📝 Notes
### How They Work & Why Performance Varies
* While the basic concept is an LLM in a loop with tools (read/write files, execute commands), the details are crucial.
* The best-performing agents use tools that the **foundation model was specifically trained on**. A mismatch between the agent's tools and the model's training (e.g., using a generic agent with a model like GPT-5) leads to worse performance.
* Agent quality differs significantly even with the same underlying model. Key differentiators include:
* **Safety checks**: Some agents use a second, faster LLM as a "judge" to prevent harmful commands.
* **Error recovery**: Many agents get stuck in loops or fail to recover from errors, while more battle-tested ones are more robust.

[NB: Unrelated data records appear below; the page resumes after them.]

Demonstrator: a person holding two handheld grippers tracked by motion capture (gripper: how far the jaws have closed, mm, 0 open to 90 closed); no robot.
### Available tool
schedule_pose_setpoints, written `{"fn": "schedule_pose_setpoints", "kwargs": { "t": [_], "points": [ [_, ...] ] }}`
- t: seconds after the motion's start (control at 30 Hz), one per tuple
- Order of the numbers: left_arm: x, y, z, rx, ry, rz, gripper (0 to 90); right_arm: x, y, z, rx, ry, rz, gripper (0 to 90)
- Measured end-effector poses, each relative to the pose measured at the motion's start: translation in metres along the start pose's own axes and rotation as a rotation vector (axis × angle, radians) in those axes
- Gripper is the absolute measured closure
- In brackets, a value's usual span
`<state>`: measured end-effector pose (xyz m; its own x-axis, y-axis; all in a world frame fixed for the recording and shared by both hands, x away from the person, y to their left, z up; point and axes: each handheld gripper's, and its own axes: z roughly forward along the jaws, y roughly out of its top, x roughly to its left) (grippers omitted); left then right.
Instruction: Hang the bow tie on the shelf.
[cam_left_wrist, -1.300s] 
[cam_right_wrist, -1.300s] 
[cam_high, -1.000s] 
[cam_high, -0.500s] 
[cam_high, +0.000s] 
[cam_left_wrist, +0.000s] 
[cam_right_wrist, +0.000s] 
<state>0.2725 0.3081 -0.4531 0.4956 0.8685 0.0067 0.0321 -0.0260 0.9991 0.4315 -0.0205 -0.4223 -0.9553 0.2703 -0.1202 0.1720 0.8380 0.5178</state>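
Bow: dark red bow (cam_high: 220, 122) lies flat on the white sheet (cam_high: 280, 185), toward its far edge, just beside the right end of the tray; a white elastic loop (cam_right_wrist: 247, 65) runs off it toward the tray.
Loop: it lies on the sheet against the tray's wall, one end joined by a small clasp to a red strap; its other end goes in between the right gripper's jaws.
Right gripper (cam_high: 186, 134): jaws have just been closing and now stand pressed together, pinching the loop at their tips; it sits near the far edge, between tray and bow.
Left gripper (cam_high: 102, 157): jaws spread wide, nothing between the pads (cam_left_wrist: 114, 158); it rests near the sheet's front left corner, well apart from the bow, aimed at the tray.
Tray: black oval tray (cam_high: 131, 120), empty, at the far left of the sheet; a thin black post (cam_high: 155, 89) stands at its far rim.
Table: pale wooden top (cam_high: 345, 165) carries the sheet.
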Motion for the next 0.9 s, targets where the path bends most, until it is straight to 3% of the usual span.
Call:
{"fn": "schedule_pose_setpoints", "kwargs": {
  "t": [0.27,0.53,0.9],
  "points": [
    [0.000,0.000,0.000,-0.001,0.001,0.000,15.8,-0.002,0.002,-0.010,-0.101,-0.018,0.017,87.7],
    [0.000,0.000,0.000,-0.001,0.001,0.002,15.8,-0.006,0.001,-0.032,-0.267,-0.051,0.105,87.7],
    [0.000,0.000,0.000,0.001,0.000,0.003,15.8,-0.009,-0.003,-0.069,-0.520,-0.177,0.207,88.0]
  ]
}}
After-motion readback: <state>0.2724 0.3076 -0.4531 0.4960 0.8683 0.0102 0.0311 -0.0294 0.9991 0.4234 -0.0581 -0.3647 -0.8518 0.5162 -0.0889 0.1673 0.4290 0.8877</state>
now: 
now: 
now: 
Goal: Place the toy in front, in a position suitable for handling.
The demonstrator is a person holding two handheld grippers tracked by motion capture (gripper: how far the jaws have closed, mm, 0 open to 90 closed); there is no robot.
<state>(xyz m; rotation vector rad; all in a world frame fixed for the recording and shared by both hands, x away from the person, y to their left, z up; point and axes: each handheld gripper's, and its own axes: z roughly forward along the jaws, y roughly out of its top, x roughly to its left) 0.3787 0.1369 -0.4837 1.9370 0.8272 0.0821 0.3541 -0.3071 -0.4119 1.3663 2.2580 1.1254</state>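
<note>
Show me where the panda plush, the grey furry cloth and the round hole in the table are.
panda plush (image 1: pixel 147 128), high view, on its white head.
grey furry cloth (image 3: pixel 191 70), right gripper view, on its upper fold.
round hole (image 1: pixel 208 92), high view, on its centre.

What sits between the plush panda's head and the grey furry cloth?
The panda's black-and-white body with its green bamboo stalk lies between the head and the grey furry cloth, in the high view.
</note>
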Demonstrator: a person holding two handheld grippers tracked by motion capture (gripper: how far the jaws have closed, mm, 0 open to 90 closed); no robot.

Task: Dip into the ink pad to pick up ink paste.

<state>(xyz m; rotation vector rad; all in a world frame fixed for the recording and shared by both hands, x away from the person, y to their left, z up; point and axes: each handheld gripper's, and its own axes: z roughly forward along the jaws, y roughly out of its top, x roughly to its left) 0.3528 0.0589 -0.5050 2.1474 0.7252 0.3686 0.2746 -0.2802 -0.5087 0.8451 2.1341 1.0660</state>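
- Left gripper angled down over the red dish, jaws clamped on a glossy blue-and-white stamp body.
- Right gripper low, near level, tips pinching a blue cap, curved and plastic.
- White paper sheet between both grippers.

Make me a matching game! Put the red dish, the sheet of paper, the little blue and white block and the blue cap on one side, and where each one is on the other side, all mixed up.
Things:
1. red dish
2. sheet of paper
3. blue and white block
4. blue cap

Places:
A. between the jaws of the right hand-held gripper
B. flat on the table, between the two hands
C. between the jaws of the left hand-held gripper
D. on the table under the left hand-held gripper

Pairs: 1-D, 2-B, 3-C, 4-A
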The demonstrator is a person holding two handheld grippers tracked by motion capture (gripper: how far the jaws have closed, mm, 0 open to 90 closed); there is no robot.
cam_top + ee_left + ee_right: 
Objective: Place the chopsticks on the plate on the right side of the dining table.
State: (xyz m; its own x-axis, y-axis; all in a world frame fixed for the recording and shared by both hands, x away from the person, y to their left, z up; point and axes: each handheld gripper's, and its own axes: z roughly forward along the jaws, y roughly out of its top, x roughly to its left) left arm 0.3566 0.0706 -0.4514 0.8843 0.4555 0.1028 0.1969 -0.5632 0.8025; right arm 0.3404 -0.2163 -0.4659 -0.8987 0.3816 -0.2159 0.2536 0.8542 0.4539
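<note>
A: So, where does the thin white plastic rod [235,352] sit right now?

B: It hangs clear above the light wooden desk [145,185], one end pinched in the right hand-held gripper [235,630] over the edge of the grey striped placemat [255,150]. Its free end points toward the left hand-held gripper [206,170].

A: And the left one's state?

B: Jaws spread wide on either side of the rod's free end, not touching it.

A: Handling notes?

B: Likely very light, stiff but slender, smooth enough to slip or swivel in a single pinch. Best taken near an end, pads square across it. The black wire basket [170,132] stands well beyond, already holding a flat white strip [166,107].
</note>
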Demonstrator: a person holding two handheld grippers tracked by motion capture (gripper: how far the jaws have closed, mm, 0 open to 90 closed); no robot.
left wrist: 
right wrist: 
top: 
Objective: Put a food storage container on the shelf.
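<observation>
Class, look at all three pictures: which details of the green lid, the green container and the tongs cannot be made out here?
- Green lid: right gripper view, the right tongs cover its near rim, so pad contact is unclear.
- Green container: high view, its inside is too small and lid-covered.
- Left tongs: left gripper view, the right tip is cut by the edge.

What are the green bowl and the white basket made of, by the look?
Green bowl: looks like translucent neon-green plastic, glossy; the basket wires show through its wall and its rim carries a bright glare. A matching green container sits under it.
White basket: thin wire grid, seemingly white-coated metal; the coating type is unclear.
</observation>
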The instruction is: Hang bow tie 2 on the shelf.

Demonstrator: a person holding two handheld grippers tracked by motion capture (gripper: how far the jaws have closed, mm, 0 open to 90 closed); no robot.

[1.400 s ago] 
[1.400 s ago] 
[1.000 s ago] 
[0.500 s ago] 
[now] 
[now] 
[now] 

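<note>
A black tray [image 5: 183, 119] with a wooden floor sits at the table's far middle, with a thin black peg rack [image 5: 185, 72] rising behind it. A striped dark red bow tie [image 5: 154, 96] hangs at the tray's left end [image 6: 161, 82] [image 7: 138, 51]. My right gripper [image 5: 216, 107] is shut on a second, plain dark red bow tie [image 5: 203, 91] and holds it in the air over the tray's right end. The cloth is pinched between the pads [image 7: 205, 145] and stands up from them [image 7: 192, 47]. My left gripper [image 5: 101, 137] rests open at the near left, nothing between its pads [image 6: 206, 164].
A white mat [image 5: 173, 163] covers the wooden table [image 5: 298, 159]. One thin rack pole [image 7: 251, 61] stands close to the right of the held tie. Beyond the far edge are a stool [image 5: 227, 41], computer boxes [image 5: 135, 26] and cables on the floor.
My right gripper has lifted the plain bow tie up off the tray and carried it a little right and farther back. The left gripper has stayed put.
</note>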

* **Tool implementation**: The way an agent executes code and handles processes can vary greatly in quality.
### The Challenge of Evaluation
* **Cost is deceptive**. A model with a cheaper per-token price (like GPT-5) might be more expensive overall if the agent requires more tokens and interactions to solve a problem compared to a more efficient one (like Claude Code).
* Similarly, faster inference speed doesn't matter if the model's output quality is lower.
### Models & Pricing
* Open-weight models are improving but are not yet as reliable. **Self-hosting them is currently more expensive** and technically challenging than using commercial APIs.
* **costs will go up** as VC subsidies wane and users tackle more complex problems that require more tokens.